• **TRY IT**
Only those lines running from the start of the listing below through the line that holds "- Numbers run" are to be written out, exactly and in full.

• **GIVEN DATA**

■ ■ ■ ■ ■

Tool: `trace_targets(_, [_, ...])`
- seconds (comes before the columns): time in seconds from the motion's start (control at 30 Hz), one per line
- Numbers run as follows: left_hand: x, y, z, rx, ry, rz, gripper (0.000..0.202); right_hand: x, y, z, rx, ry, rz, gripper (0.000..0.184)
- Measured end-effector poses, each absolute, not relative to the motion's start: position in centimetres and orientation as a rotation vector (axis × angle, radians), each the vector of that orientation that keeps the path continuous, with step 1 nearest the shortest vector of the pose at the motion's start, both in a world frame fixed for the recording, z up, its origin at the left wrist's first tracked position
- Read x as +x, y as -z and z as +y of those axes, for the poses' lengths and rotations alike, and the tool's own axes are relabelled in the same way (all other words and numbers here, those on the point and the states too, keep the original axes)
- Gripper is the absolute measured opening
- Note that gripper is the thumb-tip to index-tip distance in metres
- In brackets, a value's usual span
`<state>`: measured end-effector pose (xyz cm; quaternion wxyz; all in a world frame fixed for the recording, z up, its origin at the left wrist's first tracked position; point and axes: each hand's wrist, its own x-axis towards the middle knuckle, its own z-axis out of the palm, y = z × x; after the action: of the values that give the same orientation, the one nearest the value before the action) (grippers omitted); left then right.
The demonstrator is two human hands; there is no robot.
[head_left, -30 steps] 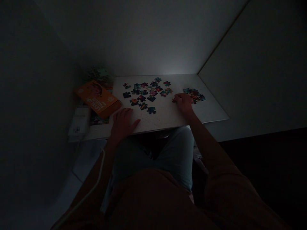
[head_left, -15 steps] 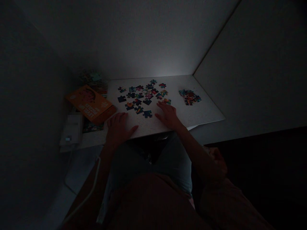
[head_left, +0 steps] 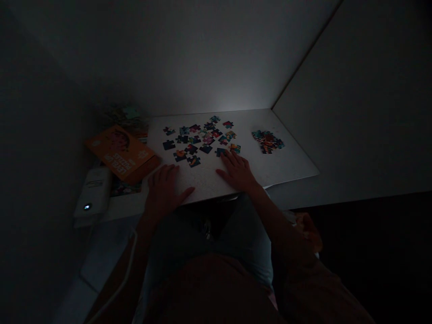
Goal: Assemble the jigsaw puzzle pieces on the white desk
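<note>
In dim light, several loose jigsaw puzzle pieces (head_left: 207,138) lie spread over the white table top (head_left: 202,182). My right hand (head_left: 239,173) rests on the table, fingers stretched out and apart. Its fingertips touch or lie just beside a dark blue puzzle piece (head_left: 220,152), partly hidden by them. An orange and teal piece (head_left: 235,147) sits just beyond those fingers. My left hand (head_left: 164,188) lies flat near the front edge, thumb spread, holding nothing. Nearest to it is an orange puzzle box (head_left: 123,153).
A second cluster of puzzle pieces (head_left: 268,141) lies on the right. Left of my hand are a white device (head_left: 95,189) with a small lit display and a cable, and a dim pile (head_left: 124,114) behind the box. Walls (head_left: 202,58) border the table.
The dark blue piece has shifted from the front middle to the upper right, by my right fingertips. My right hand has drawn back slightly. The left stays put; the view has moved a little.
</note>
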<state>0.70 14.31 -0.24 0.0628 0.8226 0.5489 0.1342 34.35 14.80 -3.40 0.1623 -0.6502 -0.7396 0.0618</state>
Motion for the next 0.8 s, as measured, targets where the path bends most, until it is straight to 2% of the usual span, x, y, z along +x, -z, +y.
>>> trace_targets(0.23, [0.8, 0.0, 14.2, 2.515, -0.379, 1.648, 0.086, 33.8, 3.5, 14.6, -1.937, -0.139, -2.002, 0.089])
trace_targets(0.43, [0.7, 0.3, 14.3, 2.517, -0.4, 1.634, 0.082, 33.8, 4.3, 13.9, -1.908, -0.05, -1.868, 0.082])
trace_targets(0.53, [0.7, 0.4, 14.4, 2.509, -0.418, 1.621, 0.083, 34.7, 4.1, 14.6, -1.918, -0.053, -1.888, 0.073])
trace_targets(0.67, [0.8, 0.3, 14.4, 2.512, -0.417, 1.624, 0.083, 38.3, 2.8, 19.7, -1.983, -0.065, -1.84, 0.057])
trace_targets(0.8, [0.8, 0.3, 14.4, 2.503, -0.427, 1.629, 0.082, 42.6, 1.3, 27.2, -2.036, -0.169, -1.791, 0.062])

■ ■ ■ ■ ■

• **RESULT OF THE TASK**
Tool: `trace_targets(_, [_, ...])`
- seconds (comes before the columns): time in seconds from the motion's start (control at 30 Hz), one per line
- Numbers run as follows: left_hand: x, y, z, rx, ry, rz, gripper (0.000..0.202); right_hand: x, y, z, rx, ry, rz, gripper (0.000..0.184)

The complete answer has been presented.